While Conservative Party leader David Cameron was swept to victory in the U.K. General Election, a number of Silicon Valley heavyweights were busy touting technologies for the country’s voters.
Google rolled out a number of tools to help voters, for example, find information on local candidates and also catch up on the latest trending election videos. For the first time in Europe, U.K. voters could ask Google to provide information on local candidates simply by entering a postcode. YouTube’s Spotlight Channel has also been providing constant coverage of the election.
The search giant has also provided an up-to-the-minute breakdown of the country’s poll, drawn from data provided from organizations such as the U.K.’s Office for National Statistics and the Press Association.
One of Google’s more colorful election projects was a map detailing the most searches for each party leader across the U.K.’s 650 constituencies. Cameron came out top in the search project, followed by U.K. Independence Party (UKIP) leader Nigel Farage, Labour’s Ed Miliband, and the Liberal Democrats’ Nick Clegg.

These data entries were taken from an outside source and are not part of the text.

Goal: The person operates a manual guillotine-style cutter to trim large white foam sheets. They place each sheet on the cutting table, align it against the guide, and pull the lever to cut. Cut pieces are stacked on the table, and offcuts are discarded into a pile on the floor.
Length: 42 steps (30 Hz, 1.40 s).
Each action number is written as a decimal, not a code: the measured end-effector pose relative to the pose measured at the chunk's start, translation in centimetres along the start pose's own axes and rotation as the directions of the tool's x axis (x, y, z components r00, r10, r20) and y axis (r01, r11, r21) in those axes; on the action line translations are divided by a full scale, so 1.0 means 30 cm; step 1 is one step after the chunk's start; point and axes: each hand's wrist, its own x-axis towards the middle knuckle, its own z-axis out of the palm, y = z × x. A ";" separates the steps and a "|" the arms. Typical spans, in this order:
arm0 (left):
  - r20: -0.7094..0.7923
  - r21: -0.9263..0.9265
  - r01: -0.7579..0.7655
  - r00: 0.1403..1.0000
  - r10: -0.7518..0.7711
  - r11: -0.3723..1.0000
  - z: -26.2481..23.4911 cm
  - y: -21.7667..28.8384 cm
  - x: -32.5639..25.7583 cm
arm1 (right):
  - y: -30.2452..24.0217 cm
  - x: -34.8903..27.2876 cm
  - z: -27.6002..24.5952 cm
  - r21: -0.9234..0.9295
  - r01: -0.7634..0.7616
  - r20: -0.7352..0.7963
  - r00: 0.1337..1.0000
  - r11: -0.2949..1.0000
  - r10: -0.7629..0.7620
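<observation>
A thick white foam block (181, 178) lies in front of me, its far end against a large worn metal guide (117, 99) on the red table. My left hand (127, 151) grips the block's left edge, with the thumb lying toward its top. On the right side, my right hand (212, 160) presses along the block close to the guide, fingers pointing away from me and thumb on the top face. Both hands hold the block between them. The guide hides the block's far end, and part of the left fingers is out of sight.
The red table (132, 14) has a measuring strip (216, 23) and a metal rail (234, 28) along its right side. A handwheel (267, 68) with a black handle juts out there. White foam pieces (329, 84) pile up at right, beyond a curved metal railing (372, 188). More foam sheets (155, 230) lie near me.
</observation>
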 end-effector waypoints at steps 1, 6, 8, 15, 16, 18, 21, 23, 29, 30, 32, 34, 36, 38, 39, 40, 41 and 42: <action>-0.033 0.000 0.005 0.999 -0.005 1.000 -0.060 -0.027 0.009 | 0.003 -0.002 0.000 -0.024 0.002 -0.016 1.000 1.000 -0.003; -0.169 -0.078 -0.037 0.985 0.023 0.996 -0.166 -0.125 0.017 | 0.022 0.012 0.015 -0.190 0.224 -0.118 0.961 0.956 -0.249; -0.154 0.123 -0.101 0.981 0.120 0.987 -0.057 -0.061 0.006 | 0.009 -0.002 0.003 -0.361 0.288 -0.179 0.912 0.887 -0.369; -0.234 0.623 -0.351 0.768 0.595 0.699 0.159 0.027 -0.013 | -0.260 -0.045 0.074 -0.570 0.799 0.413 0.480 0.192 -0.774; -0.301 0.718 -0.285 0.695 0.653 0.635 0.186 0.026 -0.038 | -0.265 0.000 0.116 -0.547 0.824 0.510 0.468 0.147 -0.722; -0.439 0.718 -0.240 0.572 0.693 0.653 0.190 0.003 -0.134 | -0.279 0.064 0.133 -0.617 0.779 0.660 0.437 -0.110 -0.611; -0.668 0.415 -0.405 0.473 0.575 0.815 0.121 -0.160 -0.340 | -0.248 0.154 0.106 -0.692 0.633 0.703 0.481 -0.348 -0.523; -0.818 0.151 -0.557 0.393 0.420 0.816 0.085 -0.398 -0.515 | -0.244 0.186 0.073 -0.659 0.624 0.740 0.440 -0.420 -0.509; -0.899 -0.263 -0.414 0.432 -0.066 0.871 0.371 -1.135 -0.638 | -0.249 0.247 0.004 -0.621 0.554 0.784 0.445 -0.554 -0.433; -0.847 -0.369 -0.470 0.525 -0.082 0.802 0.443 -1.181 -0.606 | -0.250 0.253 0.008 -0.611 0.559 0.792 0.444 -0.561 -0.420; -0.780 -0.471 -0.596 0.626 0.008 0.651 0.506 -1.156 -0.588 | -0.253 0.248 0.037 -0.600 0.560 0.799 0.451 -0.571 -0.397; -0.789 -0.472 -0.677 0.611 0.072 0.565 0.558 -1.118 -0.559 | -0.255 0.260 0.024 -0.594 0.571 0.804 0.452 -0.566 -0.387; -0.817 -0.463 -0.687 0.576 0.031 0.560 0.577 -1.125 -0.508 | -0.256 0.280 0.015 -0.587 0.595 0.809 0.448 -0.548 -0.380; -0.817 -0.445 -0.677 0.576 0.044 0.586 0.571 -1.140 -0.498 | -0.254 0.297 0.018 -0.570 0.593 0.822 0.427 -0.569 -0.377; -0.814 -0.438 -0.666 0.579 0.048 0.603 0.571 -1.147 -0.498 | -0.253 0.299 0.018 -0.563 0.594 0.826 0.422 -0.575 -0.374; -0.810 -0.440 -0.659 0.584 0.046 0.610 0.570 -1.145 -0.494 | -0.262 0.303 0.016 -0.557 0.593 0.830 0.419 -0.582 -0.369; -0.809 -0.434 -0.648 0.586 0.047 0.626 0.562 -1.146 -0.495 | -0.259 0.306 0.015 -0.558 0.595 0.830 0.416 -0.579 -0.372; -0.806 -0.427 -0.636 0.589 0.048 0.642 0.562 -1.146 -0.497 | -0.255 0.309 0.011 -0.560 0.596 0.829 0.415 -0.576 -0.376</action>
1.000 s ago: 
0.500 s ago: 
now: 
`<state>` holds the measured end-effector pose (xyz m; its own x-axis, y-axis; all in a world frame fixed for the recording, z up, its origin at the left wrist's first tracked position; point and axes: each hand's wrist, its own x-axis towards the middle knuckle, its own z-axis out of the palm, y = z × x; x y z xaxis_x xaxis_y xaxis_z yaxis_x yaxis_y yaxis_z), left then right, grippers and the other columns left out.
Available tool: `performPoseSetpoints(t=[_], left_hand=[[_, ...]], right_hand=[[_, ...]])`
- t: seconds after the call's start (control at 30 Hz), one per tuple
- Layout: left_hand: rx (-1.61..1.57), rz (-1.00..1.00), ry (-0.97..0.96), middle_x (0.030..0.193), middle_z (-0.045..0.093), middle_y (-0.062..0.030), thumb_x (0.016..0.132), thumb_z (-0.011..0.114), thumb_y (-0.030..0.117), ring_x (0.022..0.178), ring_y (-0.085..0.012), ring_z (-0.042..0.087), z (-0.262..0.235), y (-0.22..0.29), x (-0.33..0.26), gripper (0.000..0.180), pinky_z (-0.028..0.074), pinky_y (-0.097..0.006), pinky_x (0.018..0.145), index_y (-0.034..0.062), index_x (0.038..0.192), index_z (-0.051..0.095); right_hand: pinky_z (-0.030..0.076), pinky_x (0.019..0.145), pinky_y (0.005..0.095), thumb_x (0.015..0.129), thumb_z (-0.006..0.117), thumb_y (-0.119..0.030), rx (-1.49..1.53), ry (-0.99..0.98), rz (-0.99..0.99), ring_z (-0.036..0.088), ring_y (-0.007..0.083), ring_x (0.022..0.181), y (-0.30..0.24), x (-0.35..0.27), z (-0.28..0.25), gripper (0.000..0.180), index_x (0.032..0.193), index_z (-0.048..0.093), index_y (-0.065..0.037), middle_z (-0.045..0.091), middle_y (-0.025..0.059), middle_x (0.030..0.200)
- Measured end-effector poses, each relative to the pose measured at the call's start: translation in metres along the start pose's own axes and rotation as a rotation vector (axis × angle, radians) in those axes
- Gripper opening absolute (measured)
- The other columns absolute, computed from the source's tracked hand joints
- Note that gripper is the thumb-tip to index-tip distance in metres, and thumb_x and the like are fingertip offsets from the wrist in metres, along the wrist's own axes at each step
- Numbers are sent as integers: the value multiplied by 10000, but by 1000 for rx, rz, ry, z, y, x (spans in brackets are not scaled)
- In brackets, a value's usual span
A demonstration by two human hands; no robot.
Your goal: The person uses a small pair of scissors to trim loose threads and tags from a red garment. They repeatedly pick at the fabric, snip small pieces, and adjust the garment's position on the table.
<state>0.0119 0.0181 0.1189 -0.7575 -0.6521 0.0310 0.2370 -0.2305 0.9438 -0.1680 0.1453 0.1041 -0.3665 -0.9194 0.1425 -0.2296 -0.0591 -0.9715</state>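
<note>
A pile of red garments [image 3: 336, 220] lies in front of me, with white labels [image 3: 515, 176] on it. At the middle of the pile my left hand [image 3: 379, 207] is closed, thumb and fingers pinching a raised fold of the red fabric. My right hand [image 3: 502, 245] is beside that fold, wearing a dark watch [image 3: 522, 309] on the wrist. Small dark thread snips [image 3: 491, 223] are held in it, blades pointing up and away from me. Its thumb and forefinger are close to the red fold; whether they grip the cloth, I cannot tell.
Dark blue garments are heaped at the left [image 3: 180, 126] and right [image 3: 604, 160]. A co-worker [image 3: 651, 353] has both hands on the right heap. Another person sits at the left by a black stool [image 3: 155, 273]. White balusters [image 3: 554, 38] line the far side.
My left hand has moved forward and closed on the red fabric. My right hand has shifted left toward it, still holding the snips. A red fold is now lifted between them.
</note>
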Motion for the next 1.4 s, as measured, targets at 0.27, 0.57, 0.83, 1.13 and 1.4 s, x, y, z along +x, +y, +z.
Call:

Actual election results saw Cameron’s Conservatives win 331 seats in Parliament, followed by Labour with 232. The Scottish National Party, led by Nicola Sturgeon, clinched 56 seats, overtaking the Liberal Democrats to become the U.K.’s third-largest political party and sending shockwaves through the country’s political landscape. Clegg’s Liberal Democrats won 8 seats in the election, while UKIP won 1 seat.
Twitter was also busy during the election, with a banner prompting U.K. users to vote when they logged on to the micro-blogging site. More than 3.8 million tweets sent with the hashtag #GE2015 by early Thursday.
#IVoted was also widely used during U.K.’s ballot, with a fascinating map tracking the Twitter hashtag's appearance across the country.
Facebook also got in on the election day act, offering users a special “I’m a voter” button. Almost 3 million people had clicked on the button by the time polls closed at 10 p.m. local time on Thursday, according to the BBC.